_Task instructions_
Copy exactly the stretch of data below from the line with "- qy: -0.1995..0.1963" through the line with "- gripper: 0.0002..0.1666", including both of those lines.

[Data items]
Content starts

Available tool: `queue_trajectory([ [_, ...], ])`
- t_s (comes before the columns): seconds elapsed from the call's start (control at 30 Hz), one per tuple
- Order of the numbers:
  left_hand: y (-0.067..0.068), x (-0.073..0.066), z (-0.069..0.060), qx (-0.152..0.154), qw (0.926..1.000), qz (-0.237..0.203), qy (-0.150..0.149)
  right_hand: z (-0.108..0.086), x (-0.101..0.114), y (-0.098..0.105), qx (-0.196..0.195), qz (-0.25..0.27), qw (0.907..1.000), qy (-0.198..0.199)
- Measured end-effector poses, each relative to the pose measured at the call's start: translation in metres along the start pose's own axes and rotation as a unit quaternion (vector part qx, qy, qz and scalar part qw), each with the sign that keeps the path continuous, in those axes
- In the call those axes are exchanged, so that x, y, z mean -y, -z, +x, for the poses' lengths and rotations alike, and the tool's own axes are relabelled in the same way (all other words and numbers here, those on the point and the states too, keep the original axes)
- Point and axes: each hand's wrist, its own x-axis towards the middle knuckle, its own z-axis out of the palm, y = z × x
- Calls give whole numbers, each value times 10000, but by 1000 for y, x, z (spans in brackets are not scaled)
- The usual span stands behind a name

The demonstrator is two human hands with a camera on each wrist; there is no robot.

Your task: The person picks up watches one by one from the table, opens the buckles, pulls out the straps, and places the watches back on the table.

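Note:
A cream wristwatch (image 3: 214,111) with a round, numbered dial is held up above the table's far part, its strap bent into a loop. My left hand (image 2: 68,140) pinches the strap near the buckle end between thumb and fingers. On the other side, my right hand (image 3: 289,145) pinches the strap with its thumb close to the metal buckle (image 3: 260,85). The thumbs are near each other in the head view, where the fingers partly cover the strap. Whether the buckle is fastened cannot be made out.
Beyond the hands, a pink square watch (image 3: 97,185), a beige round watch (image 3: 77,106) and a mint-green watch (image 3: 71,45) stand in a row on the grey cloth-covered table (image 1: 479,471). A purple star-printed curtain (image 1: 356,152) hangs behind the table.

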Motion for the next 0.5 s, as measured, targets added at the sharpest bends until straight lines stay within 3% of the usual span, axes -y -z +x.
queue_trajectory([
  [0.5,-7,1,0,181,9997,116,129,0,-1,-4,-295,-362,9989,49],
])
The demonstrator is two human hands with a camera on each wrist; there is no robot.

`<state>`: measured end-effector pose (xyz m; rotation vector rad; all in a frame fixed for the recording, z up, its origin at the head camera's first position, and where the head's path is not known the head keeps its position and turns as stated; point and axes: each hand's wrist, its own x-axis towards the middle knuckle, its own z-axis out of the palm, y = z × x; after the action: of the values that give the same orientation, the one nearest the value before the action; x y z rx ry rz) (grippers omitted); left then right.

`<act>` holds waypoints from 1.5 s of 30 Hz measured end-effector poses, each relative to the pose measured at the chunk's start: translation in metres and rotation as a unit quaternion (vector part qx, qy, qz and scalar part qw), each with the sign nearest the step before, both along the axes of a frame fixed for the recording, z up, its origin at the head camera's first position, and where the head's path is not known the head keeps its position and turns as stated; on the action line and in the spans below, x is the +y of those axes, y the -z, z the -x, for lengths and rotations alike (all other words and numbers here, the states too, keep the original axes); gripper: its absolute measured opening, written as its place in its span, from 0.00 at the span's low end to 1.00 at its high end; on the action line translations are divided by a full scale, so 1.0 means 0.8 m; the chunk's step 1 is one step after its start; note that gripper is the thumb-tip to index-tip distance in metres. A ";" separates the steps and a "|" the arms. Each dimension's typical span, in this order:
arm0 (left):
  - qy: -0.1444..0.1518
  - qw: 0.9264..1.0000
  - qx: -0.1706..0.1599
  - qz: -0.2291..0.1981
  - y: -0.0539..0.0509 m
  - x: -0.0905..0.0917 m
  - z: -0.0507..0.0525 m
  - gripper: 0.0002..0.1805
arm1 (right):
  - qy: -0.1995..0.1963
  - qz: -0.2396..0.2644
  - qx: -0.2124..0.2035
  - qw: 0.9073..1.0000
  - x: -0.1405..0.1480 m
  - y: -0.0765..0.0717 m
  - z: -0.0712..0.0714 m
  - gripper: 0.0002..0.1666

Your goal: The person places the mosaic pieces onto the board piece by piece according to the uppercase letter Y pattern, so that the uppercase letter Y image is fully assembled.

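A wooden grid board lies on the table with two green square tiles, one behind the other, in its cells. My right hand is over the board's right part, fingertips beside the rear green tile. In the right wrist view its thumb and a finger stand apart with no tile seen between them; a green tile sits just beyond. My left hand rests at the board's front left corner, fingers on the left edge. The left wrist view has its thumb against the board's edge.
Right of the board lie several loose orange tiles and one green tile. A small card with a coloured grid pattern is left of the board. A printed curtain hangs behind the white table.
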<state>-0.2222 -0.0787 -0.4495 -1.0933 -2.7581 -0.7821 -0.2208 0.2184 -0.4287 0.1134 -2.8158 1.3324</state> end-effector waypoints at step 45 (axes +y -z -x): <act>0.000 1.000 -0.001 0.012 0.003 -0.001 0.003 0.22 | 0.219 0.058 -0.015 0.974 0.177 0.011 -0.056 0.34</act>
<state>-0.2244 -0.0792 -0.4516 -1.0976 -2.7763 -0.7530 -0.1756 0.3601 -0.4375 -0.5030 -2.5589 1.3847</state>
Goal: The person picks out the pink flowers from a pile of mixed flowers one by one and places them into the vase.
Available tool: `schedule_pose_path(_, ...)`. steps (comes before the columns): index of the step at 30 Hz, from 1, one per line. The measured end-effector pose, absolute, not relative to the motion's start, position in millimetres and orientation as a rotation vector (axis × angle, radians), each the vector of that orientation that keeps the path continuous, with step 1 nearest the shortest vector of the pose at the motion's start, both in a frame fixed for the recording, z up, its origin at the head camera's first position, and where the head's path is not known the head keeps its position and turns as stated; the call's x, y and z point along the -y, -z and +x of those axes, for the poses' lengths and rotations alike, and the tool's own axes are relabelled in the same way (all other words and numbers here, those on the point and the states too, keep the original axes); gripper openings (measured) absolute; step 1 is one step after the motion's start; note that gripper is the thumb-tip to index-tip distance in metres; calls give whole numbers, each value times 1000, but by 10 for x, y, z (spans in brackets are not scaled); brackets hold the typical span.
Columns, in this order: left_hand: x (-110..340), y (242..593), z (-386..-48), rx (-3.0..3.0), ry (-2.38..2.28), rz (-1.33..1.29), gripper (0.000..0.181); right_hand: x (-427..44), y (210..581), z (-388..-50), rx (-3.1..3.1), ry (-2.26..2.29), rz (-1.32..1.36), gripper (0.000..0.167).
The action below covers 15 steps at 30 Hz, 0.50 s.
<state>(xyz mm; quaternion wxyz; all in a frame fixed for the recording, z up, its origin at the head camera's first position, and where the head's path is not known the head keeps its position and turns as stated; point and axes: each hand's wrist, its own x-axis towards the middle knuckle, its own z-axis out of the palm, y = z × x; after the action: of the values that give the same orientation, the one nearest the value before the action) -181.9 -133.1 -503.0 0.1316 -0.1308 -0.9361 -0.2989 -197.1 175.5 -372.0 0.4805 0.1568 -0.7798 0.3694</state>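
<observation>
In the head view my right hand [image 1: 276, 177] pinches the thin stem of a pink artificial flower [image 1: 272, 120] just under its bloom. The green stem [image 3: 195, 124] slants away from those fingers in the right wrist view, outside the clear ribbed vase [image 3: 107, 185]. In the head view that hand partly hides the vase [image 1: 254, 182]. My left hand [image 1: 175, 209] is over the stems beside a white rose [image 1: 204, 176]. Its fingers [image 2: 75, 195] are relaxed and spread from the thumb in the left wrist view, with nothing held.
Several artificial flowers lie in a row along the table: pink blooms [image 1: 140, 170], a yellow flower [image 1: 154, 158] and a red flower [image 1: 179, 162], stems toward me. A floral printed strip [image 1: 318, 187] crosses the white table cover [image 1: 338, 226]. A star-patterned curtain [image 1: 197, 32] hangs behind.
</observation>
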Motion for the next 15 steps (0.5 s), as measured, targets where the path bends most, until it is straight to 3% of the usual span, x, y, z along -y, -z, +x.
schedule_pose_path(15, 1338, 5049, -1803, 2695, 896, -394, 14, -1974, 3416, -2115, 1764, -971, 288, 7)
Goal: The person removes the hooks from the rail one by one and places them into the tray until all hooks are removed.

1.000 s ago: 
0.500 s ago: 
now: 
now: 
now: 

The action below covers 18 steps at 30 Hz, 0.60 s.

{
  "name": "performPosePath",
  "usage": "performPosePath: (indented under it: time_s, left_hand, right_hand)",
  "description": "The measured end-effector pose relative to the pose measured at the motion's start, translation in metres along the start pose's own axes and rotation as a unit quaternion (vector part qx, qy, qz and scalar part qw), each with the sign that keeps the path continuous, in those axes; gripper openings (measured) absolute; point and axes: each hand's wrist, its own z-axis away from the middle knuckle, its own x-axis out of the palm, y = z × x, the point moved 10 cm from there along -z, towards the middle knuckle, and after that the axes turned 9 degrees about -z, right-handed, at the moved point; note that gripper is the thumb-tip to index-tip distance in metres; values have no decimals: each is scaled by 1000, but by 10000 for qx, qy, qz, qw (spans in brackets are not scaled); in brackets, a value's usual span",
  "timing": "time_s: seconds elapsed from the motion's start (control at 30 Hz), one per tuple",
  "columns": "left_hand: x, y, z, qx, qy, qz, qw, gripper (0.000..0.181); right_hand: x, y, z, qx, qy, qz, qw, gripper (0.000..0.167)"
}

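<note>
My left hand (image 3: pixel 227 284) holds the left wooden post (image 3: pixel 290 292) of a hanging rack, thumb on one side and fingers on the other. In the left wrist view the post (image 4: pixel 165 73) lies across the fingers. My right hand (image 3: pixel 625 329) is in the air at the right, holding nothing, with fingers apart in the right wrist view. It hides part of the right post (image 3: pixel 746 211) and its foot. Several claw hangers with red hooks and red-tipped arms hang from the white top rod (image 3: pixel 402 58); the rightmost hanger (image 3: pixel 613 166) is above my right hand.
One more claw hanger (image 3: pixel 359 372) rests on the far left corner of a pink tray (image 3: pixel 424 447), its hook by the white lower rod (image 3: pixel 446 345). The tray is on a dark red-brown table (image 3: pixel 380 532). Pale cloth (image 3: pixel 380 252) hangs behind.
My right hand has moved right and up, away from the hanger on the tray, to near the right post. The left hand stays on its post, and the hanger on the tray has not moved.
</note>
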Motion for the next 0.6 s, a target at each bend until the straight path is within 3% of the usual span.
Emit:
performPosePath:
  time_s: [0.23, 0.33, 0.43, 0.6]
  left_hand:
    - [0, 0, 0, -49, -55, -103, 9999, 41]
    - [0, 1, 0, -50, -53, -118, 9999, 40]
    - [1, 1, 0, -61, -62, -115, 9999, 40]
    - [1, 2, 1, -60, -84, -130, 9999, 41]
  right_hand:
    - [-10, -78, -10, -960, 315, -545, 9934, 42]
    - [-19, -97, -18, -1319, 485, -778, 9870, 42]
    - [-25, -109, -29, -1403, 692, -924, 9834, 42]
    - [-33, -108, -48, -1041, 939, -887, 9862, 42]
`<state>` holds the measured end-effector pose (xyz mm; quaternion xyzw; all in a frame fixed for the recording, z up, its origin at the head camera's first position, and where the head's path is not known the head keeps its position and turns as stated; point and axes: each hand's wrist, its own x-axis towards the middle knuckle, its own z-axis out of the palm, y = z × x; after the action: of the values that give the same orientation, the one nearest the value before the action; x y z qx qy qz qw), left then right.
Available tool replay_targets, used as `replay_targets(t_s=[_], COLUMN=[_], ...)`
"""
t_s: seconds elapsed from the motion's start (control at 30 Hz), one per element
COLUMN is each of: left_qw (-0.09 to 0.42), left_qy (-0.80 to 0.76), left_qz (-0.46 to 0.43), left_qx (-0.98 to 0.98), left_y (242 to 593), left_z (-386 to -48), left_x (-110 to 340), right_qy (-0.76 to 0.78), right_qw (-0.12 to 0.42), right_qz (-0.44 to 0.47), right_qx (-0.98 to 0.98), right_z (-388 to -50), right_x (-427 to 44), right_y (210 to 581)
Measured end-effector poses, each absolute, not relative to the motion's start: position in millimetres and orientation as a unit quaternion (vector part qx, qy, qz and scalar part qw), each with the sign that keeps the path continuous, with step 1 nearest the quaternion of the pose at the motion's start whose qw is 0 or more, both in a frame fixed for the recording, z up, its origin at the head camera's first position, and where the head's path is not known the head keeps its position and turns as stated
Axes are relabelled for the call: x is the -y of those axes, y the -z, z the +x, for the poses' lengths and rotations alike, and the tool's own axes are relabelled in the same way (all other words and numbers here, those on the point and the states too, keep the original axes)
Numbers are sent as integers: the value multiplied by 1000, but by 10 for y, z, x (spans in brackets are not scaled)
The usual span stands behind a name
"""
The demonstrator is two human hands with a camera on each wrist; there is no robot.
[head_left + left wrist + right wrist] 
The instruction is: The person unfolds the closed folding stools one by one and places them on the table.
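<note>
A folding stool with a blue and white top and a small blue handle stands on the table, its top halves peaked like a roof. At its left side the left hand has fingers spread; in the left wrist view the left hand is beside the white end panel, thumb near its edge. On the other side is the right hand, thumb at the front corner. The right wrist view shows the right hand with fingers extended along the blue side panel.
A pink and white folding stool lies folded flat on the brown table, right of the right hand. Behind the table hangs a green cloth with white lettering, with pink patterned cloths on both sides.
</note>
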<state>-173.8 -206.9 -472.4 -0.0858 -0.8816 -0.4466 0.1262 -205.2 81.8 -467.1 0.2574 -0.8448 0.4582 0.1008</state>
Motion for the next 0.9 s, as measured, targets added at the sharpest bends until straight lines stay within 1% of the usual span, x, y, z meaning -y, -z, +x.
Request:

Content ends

_Response below_
  - qy: -0.1995..0.1963
  - qz: -0.2396..0.2644
  - qx: -0.2124..0.2035
  - qw: 0.9073..1.0000
  - x: -0.1405..0.1480 m
  - y: -0.0765..0.0717 m
  - z: -0.0712..0.0714 m
  - gripper: 0.0002..0.1666

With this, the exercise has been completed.